I visited a friend at the weekend.
Peter and I go back a long way. We met at university in Aberdeen where we co-edited Campus, a student newspaper inspired in part by Private Eye.
After graduating we both ended up in London and it was Peter who introduced me to Madsen Pirie and Eamonn Butler of the Adam Smith Institute who introduced me to Michael Forsyth (now Lord Forsyth of Drumlean) who gave me my first job.
In 1987, at the height of the Eighties’ housing boom, we bought a house together in Camberwell, paying well over the asking price to secure the four-storey property.
Peter had previously owned a flat overlooking the Oval cricket ground in Kennington but this was my first step on the property ladder so I was very much the junior partner.

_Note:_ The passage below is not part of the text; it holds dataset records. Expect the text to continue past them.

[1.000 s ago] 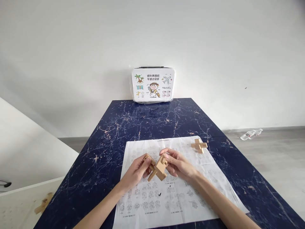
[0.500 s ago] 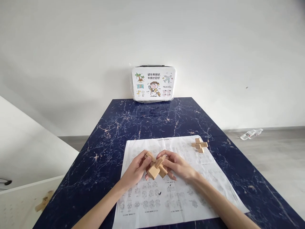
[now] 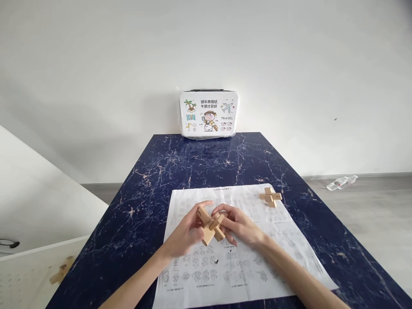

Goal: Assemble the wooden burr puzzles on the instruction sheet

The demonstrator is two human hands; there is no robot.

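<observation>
Both my hands hold a wooden interlocking puzzle just above a printed instruction sheet on a dark blue marble table. My left hand grips its left bars with fingers curled round them. Fingertips of my right hand pinch the right side. The puzzle's crossed bars stick out between the two hands. A second, smaller wooden cross puzzle lies untouched at the sheet's far right corner.
A white illustrated case stands upright at the table's far edge against the wall. A plastic bottle lies on the floor to the right. At the lower left, a white surface carries a wooden piece.
The puzzle has been turned between my hands, so its bars point differently. My left fingers have shifted their hold. The small cross puzzle has not moved.
</observation>
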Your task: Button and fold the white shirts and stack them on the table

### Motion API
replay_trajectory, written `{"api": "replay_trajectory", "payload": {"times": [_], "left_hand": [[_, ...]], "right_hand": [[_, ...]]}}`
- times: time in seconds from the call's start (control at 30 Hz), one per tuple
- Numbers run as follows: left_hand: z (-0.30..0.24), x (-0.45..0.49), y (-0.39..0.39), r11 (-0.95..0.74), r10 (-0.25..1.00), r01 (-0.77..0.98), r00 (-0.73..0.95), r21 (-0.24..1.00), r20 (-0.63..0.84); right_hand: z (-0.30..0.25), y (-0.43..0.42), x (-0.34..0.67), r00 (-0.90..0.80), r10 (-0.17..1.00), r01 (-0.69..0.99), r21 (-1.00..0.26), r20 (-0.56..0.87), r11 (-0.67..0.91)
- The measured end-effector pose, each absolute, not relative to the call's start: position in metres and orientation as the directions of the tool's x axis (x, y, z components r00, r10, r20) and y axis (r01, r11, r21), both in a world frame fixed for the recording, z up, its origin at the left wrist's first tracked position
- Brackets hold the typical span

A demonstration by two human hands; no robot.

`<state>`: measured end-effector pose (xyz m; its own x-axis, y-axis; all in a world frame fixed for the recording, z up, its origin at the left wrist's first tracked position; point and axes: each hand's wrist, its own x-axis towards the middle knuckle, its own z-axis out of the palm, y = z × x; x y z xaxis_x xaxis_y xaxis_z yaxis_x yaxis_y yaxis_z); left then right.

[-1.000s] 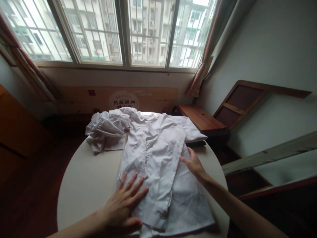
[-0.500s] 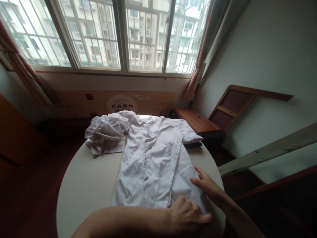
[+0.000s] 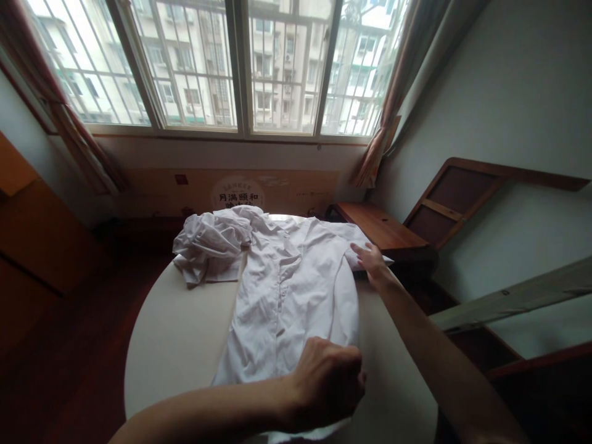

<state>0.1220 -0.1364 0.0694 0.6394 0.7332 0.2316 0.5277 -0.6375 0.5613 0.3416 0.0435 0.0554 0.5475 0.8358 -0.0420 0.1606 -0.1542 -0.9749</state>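
The white shirt (image 3: 296, 290) lies flat on the round bench (image 3: 171, 345), its right side now folded inward, as the left hand (image 3: 328, 382) closes its grip on the hem and the open right hand (image 3: 372, 259) has reached up to the sleeve

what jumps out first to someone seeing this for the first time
A white shirt lies spread button-side up on a round pale table, with a crumpled heap of white cloth at its far left. The left hand is closed over the shirt's near hem, while the right hand reaches out flat to the far right sleeve. Behind, a wide barred window fills the wall with daylight.
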Motion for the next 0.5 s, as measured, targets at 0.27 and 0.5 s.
{"api": "replay_trajectory", "payload": {"times": [0.27, 0.5], "left_hand": [[0.056, 0.104, -0.135, -0.682, 0.665, 0.359, 0.667, 0.637, 0.336], [0.016, 0.046, -0.167, -0.511, 0.648, 0.276, 0.746, 0.814, 0.154]], "right_hand": [[0.081, 0.119, 0.323, 0.557, 0.821, 0.324, -0.879, -0.123, -0.351], [0.079, 0.137, 0.201, 0.002, 0.976, 0.931, -0.357, 0.219, 0.079]]}}
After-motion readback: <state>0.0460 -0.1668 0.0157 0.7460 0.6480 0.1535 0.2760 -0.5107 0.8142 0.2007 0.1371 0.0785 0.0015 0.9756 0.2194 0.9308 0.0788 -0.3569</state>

The market crashed soon after we moved in and I didn’t make a penny on my investment (I must have been the only person who didn’t make money on property in London in the Eighties!) but aside from two break-ins and one stolen car I loved the house and the street if not the general area.
In 1992 I got married and for six months Clare and I shared the house in Camberwell Grove with Peter and his girlfriend (now his wife) Eva before we moved to Edinburgh where we rented a flat in Thistle Street.
Our landlord was Peter’s father Aldric who owned an antiques shop and several other properties in the same street.
I’ve told this story before but there was an original sign above the door of what was our sitting room. Dating from the 18th century it read, ‘No more than 14 people shall live in this room’.
In those days and for much of the Victorian era whole families lived in single rooms so the noise and stench must have been horrendous.
Today, although it’s been gentrified, Thistle Street has an irresistible Dickensian charm and we were very happy there, living above Aldric’s antique shop, popping in to the Thistle Street Bar or having tea and cakes in the wonderful James Thin bookshop on George Street, a few minutes walk from the flat.
But I digress.
While I was visiting him at the weekend Peter produced a file containing multiple copies of Campus including several editions I haven’t seen for over 40 years.
I’ve got copies of most of the issues we produced between 1978 and 1980 but one or two were missing so it was like catching up with old friends.
Campus built its reputation by baiting student politicians of every hue and in hindsight we probably over-stepped the mark more than once (the once being the time we were sued for defamation).
In one edition however (January 1980) there is a bona fide interview with none other than the-then Aberdeen football manager Alex Ferguson.
I didn’t write it. Nor did Peter because he wouldn’t know one football club from another but if I have a moment later today I may post the article in full because it’s actually quite interesting (if you like football) and something I certainly didn’t expect to find in a publication dedicated to sending up student politicians and socialites.
For example:
Ferguson holds no ambition to manage the international side or to move south so he has set his sights on becoming a permanent fixture at Pittodrie.
In 1986 of course Ferguson took the Scotland national team to the World Cup in Mexico and subsequently became the most successful manager in English Premier League history. He was later knighted, becoming Sir Alex.
Peter, I should add, is enjoying a somewhat quieter life after an interesting and challenging career, much of it centred round assorted war zones.
Here is the Telegraph’s take on one of his early adventures:
His footfall cushioned by heavy snow, Peter Young slipped silently out of his hotel on a cold December evening in 1979 and took the Moscow subway to the end of the line. Although he was not a spy, the 21-year-old had undergone extensive training on how to smuggle documents through airport security and evade detection.
Young knew how to check if he was being followed on the street and how to behave during interrogation if arrested by the Soviet secret police, the KGB. He walked a memorised route through the Moscow suburbs to a building he had never visited before, climbed the steps to the fourth floor and knocked softly on the door of Soviet dissident writer Georgi Vladimov.
See: The senior Tories with the secret Soviet past (Telegraph, March 2021).
There are many more stories like that - including a road trip over the mountains into Kabul in Afghanistan - so if he ever gets round to writing his memoirs I will certainly order a copy.